Entre le moment où tu dis non [au gavage], et que la personne meurt, il se passe quand même un moment où la personne aimée n’est pas bien. On est entre l’arrêt des soins et le décès. Je dis souvent que je n'aurai pas assez du reste de ma vie pour me remettre de ce moment-là, témoigne Isabelle Rivest.

Sylvain Dufour regarde une chaise vide dans la cuisine de sa mère.
Sylvain Dufour observe la chaise vide sur laquelle sa maman, Carmen Crépeault, a poussé son dernier souffle, à l’âge de 82 ans. Photo : Radio-Canada / Jean-François Perron

Mourir chez soi
Mourir chez soi

Sylvain Dufour a été proche aidant à domicile pendant cinq ans. Il habite maintenant seul dans la maison de sa mère à Beaucanton. Le caméraman de 46 ans sans femme ni enfant est devenu parent de son parent sans hésiter.

Ma mère est née dans cette maison-là. Elle y a vécu toute sa vie et elle y est décédée. C’était la plus jeune d’une famille de 11 enfants. Elle a travaillé fort sur la ferme, raconte-t-il.

Sylvain Dufour prend une photo avec sa mère en mettant une main sur l'épaule de Carmen.
Sylvain Dufour et sa mère lors d’un moment de bonheur à Beaucanton. Photo : Gracieuseté : Sylvain Dufour

Sylvain ne souhaite rien changer à cette résidence, figée dans le temps, remplie d'artéfacts et de souvenirs. Le diagnostic de la maladie d’Alzheimer de sa mère est tombé en 2018. Carmen voulait vivre dans sa maison, mais elle ne pouvait plus y rester seule.

Je me suis dit : "À partir de maintenant, ma vie change". J’ai quitté mon emploi et je me suis occupé d’elle à temps plein du 9 août 2018 jusqu’à son décès le 5 mars 2023.

De 1989 à 1999, Sylvain a été réserviste pour les Forces armées canadiennes jusqu’à atteindre le titre de caporal-chef. Il a toujours perçu le fait de s’occuper de sa maman comme une mission. Dans l’armée, on n’avait pas le droit de lâcher, souligne-t-il.

Sa mission a donc été de suivre le rythme de la vie de sa mère, en tentant de faire abstraction de la maladie pour que chaque jour soit beau malgré tout. C’est pour cette raison qu’il a refusé l’aide du Centre local de services communautaires (CLSC). Si une préposée se pointait le mardi pour lui donner le bain, mais qu’à ce moment-là précis elle était en crise, je ne voulais pas qu’on la force, a-t-il justifié.

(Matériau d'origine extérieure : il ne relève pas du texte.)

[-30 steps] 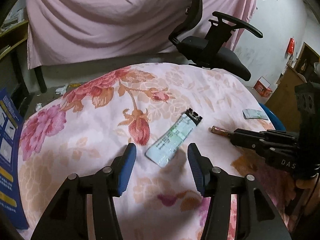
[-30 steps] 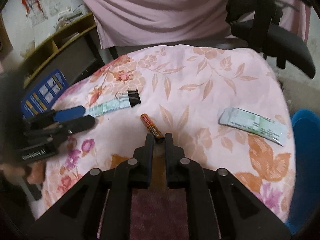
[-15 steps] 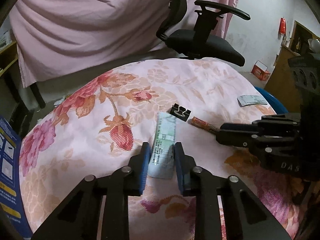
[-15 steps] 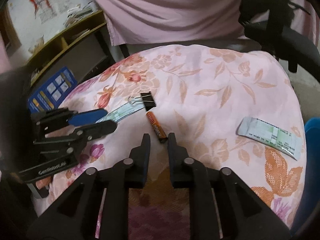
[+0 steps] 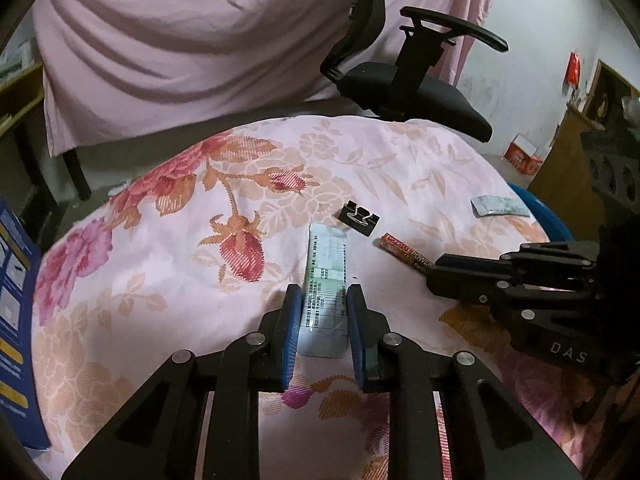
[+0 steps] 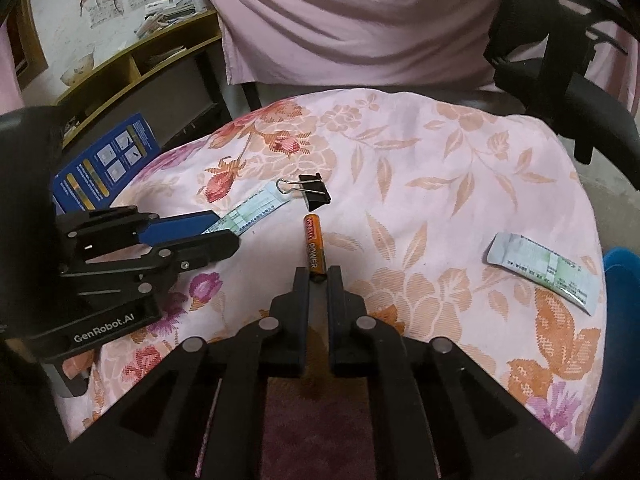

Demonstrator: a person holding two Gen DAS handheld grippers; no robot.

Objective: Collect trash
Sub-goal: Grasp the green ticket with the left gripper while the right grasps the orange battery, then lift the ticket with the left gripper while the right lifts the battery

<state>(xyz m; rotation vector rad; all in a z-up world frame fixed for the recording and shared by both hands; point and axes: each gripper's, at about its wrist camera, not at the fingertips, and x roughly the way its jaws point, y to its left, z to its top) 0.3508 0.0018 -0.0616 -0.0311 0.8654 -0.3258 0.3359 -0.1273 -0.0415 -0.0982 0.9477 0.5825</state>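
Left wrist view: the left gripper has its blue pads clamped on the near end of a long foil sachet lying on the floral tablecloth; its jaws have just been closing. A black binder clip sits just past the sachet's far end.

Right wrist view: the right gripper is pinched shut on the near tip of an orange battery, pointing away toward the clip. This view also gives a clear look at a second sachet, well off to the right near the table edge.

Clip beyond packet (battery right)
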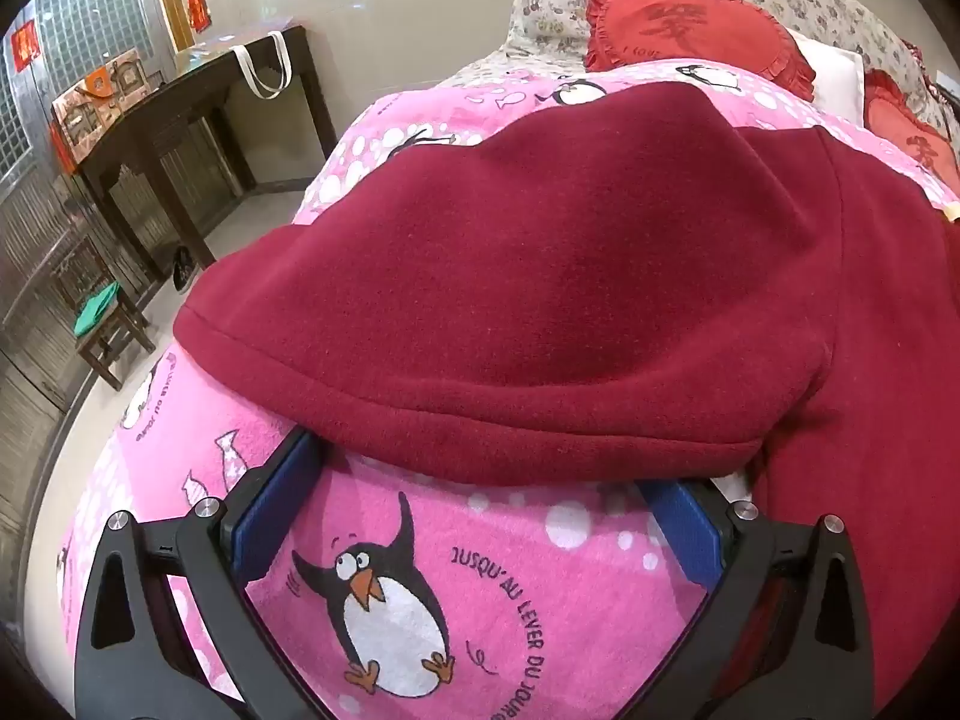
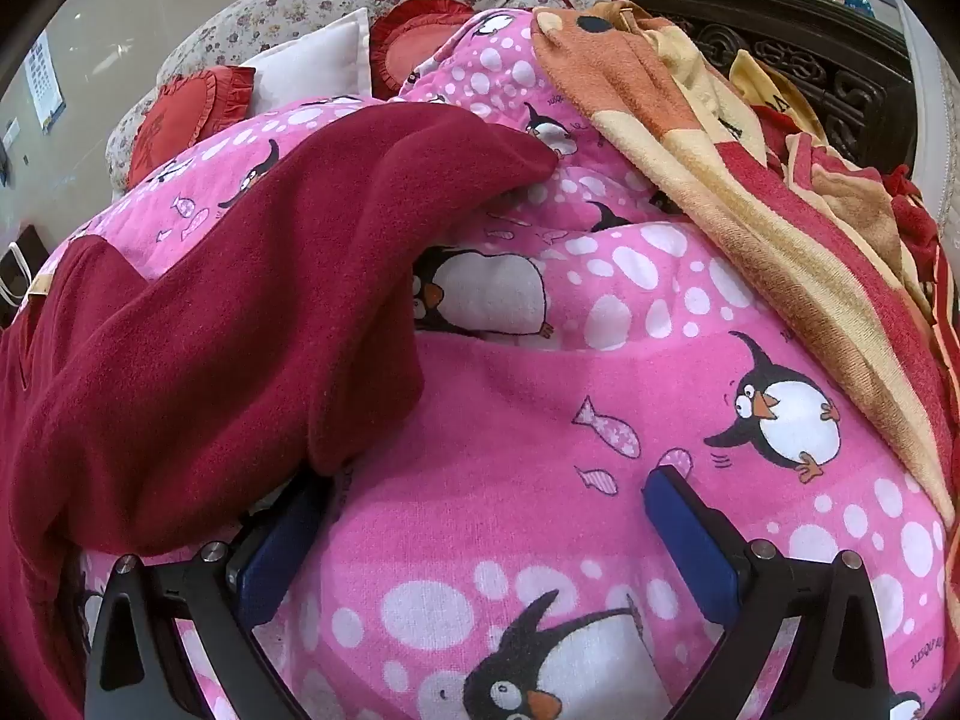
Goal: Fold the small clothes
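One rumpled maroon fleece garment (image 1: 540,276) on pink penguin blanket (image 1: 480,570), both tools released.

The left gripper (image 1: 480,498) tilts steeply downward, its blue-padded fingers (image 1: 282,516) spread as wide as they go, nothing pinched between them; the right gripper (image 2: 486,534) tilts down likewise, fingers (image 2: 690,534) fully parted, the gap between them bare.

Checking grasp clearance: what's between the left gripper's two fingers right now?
Left wrist view: only the pink penguin blanket shows between the open left gripper fingers. The dark red garment drapes over both fingertips; no pinch visible.
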### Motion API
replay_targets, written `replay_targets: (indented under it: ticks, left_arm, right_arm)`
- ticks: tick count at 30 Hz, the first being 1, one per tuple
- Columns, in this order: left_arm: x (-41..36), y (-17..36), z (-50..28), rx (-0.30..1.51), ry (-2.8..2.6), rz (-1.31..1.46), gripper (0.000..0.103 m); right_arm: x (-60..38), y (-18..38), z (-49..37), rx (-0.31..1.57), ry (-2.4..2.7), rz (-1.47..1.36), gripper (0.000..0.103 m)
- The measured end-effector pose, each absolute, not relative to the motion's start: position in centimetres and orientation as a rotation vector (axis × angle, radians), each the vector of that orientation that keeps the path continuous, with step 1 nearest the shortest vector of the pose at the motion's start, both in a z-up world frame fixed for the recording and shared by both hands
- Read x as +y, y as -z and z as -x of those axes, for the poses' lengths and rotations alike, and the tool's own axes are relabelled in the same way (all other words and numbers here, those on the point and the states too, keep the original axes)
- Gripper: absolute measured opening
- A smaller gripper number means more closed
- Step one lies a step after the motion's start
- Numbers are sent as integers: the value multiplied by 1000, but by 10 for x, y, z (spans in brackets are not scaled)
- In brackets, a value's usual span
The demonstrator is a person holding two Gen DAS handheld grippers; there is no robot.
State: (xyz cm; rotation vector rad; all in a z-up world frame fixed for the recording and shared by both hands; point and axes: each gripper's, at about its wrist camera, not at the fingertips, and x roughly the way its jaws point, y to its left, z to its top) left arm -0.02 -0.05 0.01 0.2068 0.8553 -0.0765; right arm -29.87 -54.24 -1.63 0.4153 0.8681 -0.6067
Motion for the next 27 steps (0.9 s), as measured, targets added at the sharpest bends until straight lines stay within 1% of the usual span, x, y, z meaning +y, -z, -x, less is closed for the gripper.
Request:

Au printemps 2020, la vie de sa mère s’est désagrégée; perte d’autonomie, d’équilibre. Sylvain découvre que la maladie d’Alzheimer va bien au-delà de simples petits oublis. Tous les jours, de nouvelles choses se produisaient. Elle oubliait comment manger, mettre un chandail ou comment mettre sa prothèse dentaire. Le plus difficile était de ne pas perdre patience. Comme avec un enfant, j’ouvrais l’eau du robinet et je laissais couler un filet d’eau pour l’inciter à faire pipi.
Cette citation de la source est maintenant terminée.